I follow her, looking at my surroundings once more and only feeling dread that I let Tennyson walk out yesterday. It’s not regret, because my body can’t take any more emotions, it’s a shadow following me, reminding me when I glance its way, that I made a huge mistake. She hands me a notepad when we get to the nurse’s station.

“Every time she called and you wouldn’t answer, she left a line.”

A poem. The one I wrote for her in the envelope and gave to her on Thanksgiving.

“Seems you will indeed have someone waiting for you. Get the heck outta’ here. You don’t belong here anymore. If not because you love her, do it because she has red hair and it’s your duty to protect.”

Electricity vibrates inside my body, zapping my cold heart. How does she know exactly what I need to hear? I rub the bullet. Protect what you covet most. The Navy SEAL ethos comes to mind next. Placing the welfare and security of others before my own.My Queen,I remind myself. She’s been unguarded for months while I crawled into this depression hole and tried to erase myself completely.

“Thanks for the pep talk. Go ahead and send the forms to my room, I have a plane to catch.”

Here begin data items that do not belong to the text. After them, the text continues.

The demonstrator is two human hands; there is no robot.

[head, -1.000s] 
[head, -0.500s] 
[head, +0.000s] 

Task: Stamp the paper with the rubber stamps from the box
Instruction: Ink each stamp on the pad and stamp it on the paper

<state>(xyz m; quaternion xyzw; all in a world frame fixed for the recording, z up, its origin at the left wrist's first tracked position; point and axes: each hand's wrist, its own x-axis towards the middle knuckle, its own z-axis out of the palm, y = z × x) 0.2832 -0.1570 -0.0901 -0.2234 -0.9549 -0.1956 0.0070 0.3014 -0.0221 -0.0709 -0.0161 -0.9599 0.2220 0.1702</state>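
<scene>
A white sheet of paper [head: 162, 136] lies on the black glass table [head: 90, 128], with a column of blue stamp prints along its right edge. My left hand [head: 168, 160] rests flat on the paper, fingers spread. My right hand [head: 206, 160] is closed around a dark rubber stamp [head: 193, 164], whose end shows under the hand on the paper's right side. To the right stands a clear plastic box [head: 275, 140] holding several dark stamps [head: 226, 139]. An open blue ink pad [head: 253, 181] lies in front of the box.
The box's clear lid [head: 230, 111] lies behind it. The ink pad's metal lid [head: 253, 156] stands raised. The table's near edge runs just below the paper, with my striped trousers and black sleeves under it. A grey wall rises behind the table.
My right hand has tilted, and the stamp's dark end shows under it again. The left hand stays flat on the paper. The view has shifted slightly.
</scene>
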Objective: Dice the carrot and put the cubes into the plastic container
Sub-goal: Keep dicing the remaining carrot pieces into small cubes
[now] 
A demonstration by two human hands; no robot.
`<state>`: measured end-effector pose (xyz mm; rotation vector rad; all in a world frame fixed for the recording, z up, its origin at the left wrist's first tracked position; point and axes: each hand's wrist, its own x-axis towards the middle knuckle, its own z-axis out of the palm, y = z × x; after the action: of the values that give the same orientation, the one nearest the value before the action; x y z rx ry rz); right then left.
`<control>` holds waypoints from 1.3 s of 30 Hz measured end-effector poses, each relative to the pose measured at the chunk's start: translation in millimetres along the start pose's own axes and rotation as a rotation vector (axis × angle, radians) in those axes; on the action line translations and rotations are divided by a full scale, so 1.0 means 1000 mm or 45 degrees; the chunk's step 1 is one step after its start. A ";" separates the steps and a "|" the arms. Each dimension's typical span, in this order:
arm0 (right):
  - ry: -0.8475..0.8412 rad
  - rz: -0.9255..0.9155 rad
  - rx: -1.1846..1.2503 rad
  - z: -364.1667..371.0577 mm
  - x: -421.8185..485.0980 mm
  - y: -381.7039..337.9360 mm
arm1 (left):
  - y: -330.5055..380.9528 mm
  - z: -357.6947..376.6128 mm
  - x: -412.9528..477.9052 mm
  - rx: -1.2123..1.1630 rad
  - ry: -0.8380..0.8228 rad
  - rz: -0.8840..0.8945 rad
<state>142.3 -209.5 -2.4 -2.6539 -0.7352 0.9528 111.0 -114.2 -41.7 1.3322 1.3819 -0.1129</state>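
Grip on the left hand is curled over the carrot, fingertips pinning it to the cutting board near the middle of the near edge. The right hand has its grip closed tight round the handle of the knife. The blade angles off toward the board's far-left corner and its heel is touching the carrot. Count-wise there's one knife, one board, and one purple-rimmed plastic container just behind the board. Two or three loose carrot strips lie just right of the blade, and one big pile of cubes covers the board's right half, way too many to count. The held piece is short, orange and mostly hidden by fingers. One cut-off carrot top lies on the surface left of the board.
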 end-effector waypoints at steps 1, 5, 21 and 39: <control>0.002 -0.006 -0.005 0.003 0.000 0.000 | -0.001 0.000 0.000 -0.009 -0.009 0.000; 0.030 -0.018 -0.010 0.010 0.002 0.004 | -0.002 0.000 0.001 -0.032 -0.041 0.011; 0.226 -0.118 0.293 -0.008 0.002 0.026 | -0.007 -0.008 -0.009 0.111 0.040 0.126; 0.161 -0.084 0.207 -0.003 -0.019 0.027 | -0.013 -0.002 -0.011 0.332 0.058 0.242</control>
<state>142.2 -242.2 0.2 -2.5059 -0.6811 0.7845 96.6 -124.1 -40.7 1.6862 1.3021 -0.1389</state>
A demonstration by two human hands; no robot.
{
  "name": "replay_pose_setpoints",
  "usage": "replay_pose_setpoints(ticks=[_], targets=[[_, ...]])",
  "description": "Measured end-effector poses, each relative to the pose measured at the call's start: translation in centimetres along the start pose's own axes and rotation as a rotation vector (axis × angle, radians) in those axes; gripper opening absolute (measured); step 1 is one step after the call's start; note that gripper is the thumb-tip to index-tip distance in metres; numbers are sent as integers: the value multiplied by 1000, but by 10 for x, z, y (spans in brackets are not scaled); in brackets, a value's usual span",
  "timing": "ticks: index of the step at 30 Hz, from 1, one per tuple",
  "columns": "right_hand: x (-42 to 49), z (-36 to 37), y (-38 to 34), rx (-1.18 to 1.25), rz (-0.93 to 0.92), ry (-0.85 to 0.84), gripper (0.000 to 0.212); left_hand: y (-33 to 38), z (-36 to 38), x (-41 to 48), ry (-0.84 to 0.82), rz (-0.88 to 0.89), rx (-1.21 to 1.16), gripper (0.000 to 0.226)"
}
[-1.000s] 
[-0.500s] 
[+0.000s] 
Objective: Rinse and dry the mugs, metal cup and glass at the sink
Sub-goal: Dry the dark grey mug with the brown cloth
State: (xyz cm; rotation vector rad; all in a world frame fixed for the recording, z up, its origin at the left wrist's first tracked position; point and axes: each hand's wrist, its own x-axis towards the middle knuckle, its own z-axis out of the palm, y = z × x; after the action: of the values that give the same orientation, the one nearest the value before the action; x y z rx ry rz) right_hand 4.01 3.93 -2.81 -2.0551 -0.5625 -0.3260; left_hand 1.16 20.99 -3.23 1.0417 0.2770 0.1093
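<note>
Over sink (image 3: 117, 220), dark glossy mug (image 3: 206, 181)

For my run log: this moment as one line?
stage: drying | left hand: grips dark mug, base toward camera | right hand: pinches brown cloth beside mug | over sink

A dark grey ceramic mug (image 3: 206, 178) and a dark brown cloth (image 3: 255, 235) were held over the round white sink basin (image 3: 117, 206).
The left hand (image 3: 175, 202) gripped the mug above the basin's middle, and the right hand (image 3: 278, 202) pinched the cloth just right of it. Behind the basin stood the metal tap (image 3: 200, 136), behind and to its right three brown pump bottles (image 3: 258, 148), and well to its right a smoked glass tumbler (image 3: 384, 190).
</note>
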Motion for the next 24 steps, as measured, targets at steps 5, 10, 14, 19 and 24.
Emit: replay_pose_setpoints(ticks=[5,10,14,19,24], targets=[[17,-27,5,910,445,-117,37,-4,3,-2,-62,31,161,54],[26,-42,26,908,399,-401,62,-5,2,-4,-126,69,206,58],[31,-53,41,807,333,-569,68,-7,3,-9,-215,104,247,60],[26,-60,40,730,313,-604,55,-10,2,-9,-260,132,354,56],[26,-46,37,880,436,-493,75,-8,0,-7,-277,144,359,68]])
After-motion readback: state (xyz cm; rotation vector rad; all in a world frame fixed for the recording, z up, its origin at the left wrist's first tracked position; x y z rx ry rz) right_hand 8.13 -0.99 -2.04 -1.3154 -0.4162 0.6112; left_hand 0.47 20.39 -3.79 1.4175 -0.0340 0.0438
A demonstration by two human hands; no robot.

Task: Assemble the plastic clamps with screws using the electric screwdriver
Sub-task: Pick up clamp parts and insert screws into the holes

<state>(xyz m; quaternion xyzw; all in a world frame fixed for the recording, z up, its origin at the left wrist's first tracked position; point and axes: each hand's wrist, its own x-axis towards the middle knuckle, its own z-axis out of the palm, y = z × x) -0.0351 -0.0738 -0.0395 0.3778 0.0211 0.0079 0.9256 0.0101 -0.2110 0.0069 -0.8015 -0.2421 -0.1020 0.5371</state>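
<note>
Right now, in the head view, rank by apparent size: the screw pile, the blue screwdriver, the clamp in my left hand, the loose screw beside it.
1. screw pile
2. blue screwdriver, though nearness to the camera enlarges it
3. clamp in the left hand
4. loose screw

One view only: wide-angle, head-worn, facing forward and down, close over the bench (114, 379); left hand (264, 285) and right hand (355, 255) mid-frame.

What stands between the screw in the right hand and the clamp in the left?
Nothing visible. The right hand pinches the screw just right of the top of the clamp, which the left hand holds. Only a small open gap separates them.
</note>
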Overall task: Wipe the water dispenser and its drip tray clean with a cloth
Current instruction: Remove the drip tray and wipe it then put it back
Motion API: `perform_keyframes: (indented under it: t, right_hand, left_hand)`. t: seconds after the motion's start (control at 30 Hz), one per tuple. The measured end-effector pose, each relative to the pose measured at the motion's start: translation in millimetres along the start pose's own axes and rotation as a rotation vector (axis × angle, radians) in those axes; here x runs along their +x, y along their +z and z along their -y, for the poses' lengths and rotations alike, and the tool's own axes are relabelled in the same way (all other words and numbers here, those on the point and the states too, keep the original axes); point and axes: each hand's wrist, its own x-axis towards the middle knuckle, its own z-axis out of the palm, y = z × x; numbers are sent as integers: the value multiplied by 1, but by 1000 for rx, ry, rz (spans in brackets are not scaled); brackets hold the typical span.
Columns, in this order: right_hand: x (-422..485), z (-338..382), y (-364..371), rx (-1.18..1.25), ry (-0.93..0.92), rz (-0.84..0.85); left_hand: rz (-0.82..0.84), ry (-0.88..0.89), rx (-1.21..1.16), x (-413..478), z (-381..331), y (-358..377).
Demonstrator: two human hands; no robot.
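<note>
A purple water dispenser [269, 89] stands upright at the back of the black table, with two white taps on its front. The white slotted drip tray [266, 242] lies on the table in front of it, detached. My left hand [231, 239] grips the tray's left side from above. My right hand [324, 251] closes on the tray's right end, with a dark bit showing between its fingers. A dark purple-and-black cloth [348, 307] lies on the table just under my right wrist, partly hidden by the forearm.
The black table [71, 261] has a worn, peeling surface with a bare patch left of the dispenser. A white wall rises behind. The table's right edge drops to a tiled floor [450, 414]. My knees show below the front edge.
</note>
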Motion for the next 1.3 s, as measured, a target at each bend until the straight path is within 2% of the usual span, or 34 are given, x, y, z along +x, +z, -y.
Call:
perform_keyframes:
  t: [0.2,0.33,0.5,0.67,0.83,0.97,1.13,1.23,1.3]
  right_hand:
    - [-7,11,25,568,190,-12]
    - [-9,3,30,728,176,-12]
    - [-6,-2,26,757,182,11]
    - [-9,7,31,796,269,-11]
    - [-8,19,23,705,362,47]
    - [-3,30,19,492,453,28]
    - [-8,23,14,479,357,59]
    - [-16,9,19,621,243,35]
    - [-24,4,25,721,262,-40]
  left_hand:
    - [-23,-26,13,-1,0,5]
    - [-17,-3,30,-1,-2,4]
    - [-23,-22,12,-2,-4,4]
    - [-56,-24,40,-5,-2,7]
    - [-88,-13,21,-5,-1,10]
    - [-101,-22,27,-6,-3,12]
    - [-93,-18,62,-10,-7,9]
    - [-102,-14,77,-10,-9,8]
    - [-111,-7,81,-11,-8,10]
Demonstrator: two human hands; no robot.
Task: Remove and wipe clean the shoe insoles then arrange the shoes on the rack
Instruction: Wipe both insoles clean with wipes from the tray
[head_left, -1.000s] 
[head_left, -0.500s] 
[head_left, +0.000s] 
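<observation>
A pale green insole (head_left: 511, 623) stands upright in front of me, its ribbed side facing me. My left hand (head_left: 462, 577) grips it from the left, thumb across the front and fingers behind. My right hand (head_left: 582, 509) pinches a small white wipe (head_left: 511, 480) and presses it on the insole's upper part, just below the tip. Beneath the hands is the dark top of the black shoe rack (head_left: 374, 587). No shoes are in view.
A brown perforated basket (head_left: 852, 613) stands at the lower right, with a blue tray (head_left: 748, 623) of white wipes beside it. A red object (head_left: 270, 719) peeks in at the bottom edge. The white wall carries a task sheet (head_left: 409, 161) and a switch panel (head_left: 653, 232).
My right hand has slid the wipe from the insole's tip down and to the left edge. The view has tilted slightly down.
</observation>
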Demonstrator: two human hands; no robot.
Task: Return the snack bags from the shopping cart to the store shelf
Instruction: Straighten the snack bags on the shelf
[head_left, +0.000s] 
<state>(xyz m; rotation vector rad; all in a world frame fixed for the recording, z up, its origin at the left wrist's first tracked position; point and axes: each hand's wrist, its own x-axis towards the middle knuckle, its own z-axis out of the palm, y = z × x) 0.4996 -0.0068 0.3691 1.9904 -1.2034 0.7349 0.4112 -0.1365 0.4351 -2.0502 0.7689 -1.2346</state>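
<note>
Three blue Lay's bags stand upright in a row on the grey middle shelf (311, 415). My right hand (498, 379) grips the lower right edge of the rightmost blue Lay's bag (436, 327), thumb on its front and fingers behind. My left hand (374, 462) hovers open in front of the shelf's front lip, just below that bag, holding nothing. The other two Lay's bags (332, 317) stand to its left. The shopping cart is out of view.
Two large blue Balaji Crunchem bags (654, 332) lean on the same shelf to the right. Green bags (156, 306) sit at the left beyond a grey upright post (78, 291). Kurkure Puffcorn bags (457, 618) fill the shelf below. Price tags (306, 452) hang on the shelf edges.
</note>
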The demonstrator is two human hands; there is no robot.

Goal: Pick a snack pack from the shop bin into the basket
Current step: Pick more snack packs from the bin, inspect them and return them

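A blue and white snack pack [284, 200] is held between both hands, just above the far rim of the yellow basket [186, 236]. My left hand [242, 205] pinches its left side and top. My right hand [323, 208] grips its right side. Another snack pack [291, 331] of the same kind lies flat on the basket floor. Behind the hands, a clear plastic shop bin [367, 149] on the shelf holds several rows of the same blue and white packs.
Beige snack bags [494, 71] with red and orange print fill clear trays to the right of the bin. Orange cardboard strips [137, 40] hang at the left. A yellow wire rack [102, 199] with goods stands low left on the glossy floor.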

“Yes, child. That’s the spirit. Tell me though.” She nods to the notepad. “Did she write that?”

I press my lips together. “No. I did.”

Her grin is white and comforting. “Run fast, son. Run fast.”

I do.

_________________

There’s only so much forgiveness you can ask one person for. What I need to ask from Tennyson is beyond forgiveness and enters a whole new dimension. She hasn’t answered my calls before my flight, and I have no idea if her phone works in another country or if she’s just ignoring me completely. My heart pounds against the bullet tucked under my shirt. The first stop after I blew the hospital was to Maeve. To beg her for forgiveness. I missed the funeral. I missed the aftermath, the miserable days she spent adjusting to a new, lonely normal. Maeve was gracious. She hugged me for so long I’m not sure she didn’t picture Rexy. I’m the last connection to him. I’m also responsible for his death. She told me Fire’s schedule in Australia and asked to see the necklace. There was more crying, but we found solace in each other and in our common bond.

After speaking with Rexy’s parents, I discovered they were opening an investigation into the manufacturers of thebulletproofwalls at our training facility. Mercer was right, nothing they do now will bring Rexy back, but if it stops this from happening again, I’m all in. I’d never advise having to endure the level of agony that is associated with killing your best friend accidentally. In fact, I’d avoid all things that could contribute to the situation.

Waiting is the worst part of this, because I know Tennyson has the closure she needs. The kiss. That was it for her. It’s why I fought the urge for so long, knowing it was what she wanted the most. The final parting, even if kissing her sealed my own fate. I will love her forever. Not that I didn’t doubt it before, but now I’m certain that she is the person I was meant to be with. Nothing compares to her—to the emotions she evokes by merely existing in my proximity.

I haven’t negated the fact that maybe I should lurk at the opening event if I can get in, just to hear her speech. Cheer for her from the shadows I’ve sent myself to. Being there for her without disturbing her life might be best for both of us. A million thoughts flit through my mind as I close my eyes. The news headlines and the red-haired women haunt me though, as if to say, you aren’t quick enough. Strong enough. You aren’t brave enough to protect a woman like Fire. My grief is reckless and it forces untrue thoughts to take up space in my mind.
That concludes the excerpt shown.